By, Paul Daley
Melbourne AgeAugust 10, 1999
American military officials told Australian defence strategists in June that the US would consider deploying up to 15,000 troops to East Timor, if bloodshed dramatically escalated in the troubled Indonesian province.
Specific details of American contingencies for East Timor were revealed to The Age after the Foreign Minister, Mr Alexander Downer, yesterday told Federal Parliament he was not aware of any US proposal for peace enforcement in East Timor.
A top-level diplomatic source has made it clear to The Age that US military contingency plans for East Timor include a massive deployment of American troops, including marines, for peace enforcement - as distinct from UN peacekeeping.
In June, US military officials in the Pacific told Australian officials they were factoring Darwin into their military plans and sought an agreement to attach Australian military liaison officers to a possible US peace-enforcement mission. Australian officials said that would require consideration by the Federal Government, which rejected the request.
The Age has established that American military officials told Australian counterparts that the US Pacific command was willing to coordinate, as one option, the deployment of 15,000 US troops, including marines from Okinawa in Japan and other nearby units.
The US officials made it clear that this contingency would apply in an extreme circumstance - quickly stopping large-scale violence by Indonesian-backed militias. They told Australia the peace-enforcement contingency was based on an assumption that the US would operate alone, but that Australia would become involved in UN peacekeeping later.
In a recent TV interview, Mr Downer categorically denied a report in The Sunday Age that Australia had rejected a US request to jointly plan peacekeeping for East Timor, and that the US had told Australia it would consider sending marines.
``It's false. The story, it's completely false,'' Mr Downer told Channel Nine's Sunday program on 1 August. Yesterday, he told Parliament that neither he nor the Defence Minister, Mr John Moore, were aware of US requests for Australia to participate in peace enforcement.
A spokesman for Mr Downer later said: ``There has been no policy request from Washington to participate in a peace enforcement mission to East Timor. Of course, military planners do just that - they plan for contingencies, but there has been no official request or notification about a plan.''
Mr Downer also told Parliament he rejected suggestions - including a report in The Sunday Age on 1 August - that Australia and the US had recently diverged on the circumstances under which peacekeepers should be sent to East Timor.

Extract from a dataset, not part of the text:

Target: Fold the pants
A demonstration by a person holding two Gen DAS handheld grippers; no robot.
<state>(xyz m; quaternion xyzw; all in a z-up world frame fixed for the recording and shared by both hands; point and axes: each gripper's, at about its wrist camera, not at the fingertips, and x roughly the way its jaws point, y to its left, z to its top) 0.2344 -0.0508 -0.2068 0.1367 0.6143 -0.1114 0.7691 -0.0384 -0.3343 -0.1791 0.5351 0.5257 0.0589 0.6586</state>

He said that during a meeting between the secretary of his department, Dr Ashton Calvert, and the US Assistant Secretary of State, Mr Stanley Roth, Mr Roth had been expressing personal views rather than United States policy.
According to a record of the conversation in Washington in February, which The Age has obtained, ``One area of difference ... arose with respect to our approaches concerning the security dimension of East Timor's transition. ``
Roth's approach, which he admitted was a personal view given that he had not yet discussed it with Secretary (of State Madeleine) Albright ... was that a full-scale peacekeeping operation would be an unavoidable aspect of the transition. Without it, East Timor was likely to collapse.''
According to the record, ``Roth suggested that Australia's position of keeping peacekeeping at arm's length was essentially defeatist.''
On 1 August, Mr Downer denied there had been differences between Australia and the US. He said it was nonsense to suggest there had been a standoff between Mr Roth and Dr Calvert.
On 2 August, the Department of Foreign Affairs and Trade issued a statement, categorically denying ``recent press reports of differences in Australian and United States approaches'' to East Timor.
In respect to the February meeting, the statement said this was of ``historical rather than current interest'' and ``it is wrong to say that significant differences were exposed in the policies of our two governments''.
The shadow foreign minister, Mr Laurie Brereton, said: ``Foreign Minister Downer's statements on East Timor have been riddled with deceit ... for Mr Downer to say that there was no significant difference of opinion was deeply deceitful.''
He said Labor had learnt that a ``very significant difference'' of opinion was expressed at the meeting between Dr Calvert and Mr Roth.